Mr James A. Hogg, gas engineer/of Edinburgh, has discovered a method of producing intense light with coal gas by mixing it with atmospheric air. The mixture of gases is lighted after passing through a tissue of iridio-plat-ina wires at a determined pressure. In a few seconds the metal becomes heated up to a white heat—the flame disappears, and an intense white light is the result. An enlarged picture has been taken by its aid on prepared photographic paper. The light—so it is said—will continue to burn in a gale of wind, and it is not affected by a shower of rain.
A Paisley man, visiting Glasgow, •was being shown the lions, and among other things admired the statue of Sir John Moore, which is an erect figure. He brought another Paisley man soon afterwards to see the statue, but not being topographically posted arrived at the statue of Jas. Watt, which is in a sitting attitude. Feeling somewhat puzzled as to the identity of what was before him with what he recollected to have seen, he at length disposed of the difficulty by explaining, " Odd man! he's sat down since I saw him last."

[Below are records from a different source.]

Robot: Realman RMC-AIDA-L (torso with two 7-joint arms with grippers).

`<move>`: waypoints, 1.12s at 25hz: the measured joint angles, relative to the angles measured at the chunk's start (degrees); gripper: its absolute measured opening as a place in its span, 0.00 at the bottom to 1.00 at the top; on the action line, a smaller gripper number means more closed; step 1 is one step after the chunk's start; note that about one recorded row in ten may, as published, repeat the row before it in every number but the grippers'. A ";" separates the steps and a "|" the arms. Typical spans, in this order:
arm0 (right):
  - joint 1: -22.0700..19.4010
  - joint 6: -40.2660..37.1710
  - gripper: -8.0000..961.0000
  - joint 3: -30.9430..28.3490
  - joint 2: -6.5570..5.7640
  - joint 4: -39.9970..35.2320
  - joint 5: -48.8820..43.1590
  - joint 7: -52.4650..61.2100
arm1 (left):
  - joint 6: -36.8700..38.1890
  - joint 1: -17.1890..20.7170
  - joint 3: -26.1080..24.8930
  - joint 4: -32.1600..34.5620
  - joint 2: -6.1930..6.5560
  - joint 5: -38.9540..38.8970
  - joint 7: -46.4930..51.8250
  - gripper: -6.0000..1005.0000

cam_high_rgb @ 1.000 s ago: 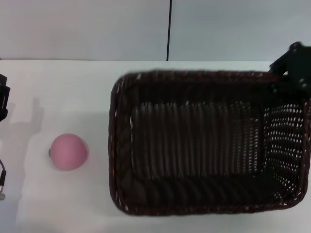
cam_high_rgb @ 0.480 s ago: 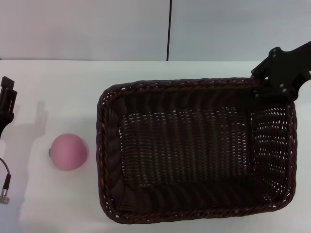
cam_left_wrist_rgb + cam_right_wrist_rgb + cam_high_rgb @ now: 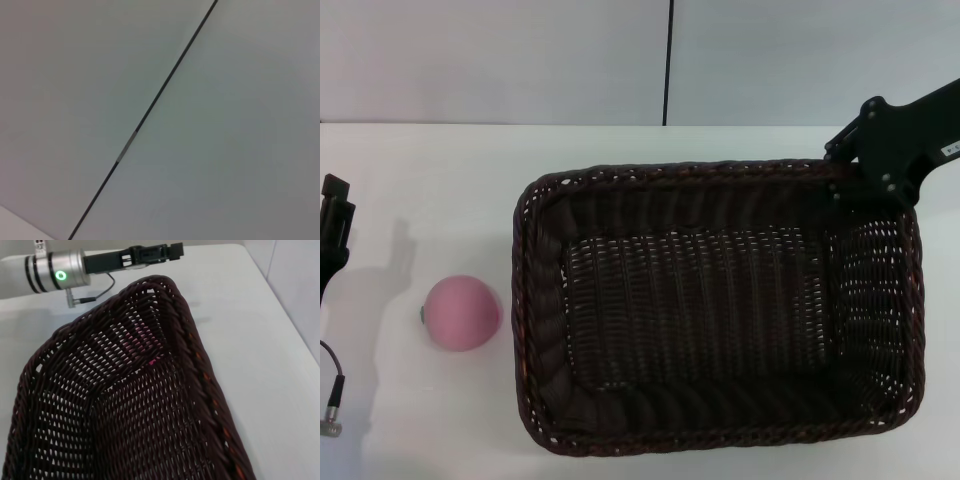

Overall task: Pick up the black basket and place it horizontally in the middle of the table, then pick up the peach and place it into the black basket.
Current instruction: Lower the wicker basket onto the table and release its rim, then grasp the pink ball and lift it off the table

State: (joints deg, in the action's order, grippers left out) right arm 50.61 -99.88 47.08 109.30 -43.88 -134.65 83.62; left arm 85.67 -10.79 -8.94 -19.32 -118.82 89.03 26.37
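The black basket [image 3: 720,310] stands with its long side running left-right on the white table [image 3: 430,170], a little right of the middle. My right gripper [image 3: 847,183] is at its far right corner, shut on the braided rim. In the right wrist view the basket [image 3: 125,405] fills the picture. The pink peach [image 3: 463,313] lies on the table left of the basket, apart from it; its pink shows through the weave [image 3: 141,336]. My left gripper [image 3: 334,222] hangs at the table's left edge, away from the peach, and shows in the right wrist view [image 3: 152,251].
A grey wall with a dark vertical seam [image 3: 669,60] stands behind the table; the left wrist view shows only this wall [image 3: 150,107]. A cable with a metal plug [image 3: 330,405] hangs at the left edge. Bare table lies between peach and basket.
The basket has moved left and slightly toward me with my right gripper on its far right corner. The left gripper has shifted a little. The peach has not moved.
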 joint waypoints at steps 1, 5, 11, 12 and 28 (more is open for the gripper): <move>-0.01 0.41 0.28 0.04 0.06 0.02 -0.03 -0.18 | 0.00 0.00 0.00 0.00 0.00 0.00 0.00 0.69; -0.27 1.56 0.29 0.72 0.19 0.04 -0.05 -0.99 | 0.00 0.07 0.37 -0.49 0.00 0.00 0.00 0.68; -0.69 4.28 0.30 2.87 1.21 0.21 -0.05 -1.77 | -0.04 0.07 1.12 -0.79 -0.09 0.00 0.00 0.68; -0.71 5.01 0.30 3.01 1.33 0.54 -0.05 -2.16 | -0.04 0.07 1.27 -0.84 -0.09 0.00 0.00 0.68; -9.87 15.18 0.35 -7.63 2.66 2.61 22.39 -9.80 | 0.62 0.01 7.15 1.92 0.51 0.91 2.78 0.68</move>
State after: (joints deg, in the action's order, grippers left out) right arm 40.74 -84.70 39.44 111.95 -41.27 -112.25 73.82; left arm 86.29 -10.78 -1.79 -17.40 -118.31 89.94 29.15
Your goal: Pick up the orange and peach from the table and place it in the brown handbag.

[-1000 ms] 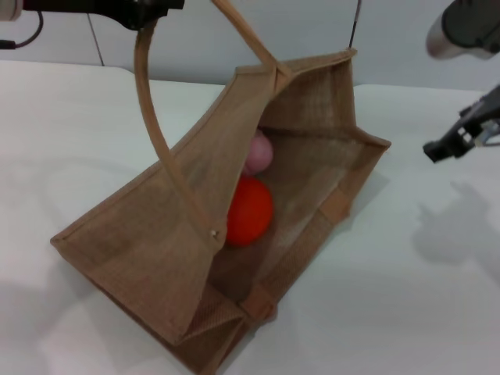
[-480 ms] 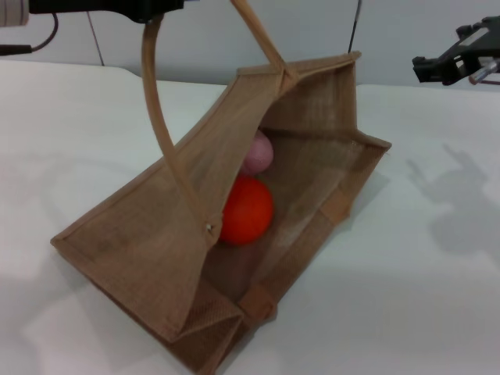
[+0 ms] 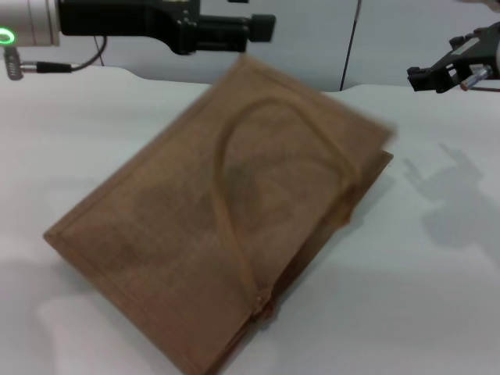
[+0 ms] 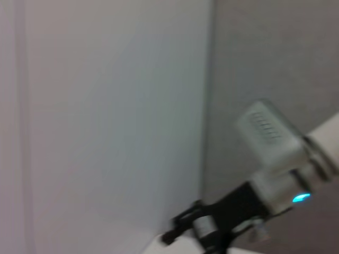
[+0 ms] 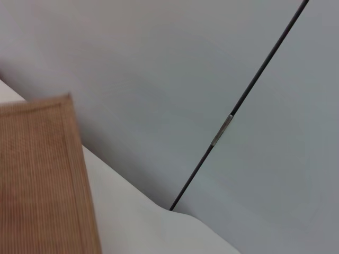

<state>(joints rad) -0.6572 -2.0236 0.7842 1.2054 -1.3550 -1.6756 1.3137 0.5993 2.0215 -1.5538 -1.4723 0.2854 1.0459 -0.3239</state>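
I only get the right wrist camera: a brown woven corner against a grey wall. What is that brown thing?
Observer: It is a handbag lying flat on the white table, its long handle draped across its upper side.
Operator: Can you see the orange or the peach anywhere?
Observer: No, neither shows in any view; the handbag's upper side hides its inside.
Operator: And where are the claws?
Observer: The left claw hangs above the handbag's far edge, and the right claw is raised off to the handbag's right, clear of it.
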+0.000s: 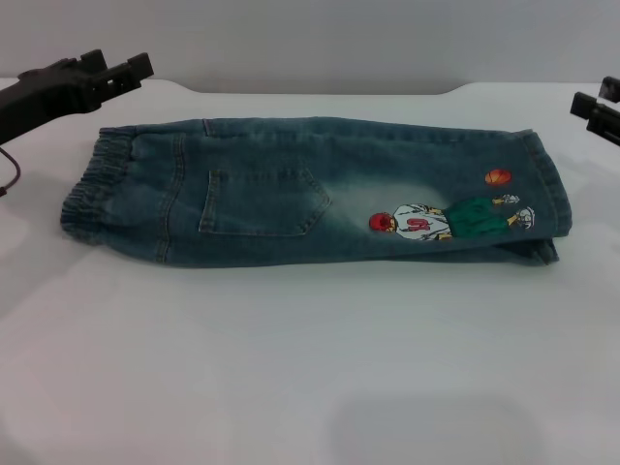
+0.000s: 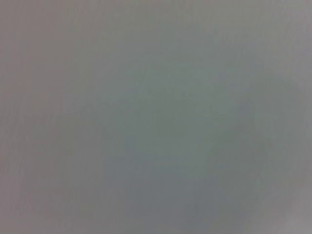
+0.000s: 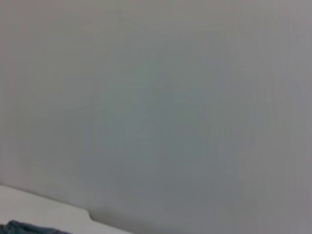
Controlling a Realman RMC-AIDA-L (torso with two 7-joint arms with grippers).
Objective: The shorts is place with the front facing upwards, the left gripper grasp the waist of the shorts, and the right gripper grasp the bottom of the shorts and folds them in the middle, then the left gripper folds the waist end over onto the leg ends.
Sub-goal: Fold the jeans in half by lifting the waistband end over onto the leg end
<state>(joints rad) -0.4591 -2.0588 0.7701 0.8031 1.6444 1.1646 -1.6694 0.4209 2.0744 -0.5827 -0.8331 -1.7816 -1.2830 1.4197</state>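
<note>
The head view looks forward and down from above onto the pale white worktop (image 1: 310, 387), taking in the whole length of the blue-green denim shorts (image 1: 291, 194) from fairly near. The left wrist view faces only a blank grey surface. The right wrist view faces a plain grey wall, sharing with the head view just a dark denim edge (image 3: 24, 227) and worktop corner.

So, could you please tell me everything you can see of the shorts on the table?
The shorts are blue-green denim, lying flat on the white table, already folded lengthwise. The waist, a ruched elastic band, points toward the robot's left; the leg ends toward its right. A patch pocket and a small cartoon figure face up. Neither the left gripper nor the right gripper touches them.
</note>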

A person who was recently called into court for the purpose of proving the correctness of a doctor's bill,- was asked by the lawyer whether the doctor did not make several visits after the patient was out of danger. 'No,' replied the witness, 'I considered the patient in danger as long as the doctor continued his visits.' A writer in the " Leisure Hour" calculates that a copy of the Times, with its full supplement, contains about 20,000 lines or 200,000 words, and is equal to a printed octavo volume of 500 pages. The most rapid writing of a lawyer's clerk, if he wrote for ten hours a day, would not be able to transcribe it in less than a fortnight.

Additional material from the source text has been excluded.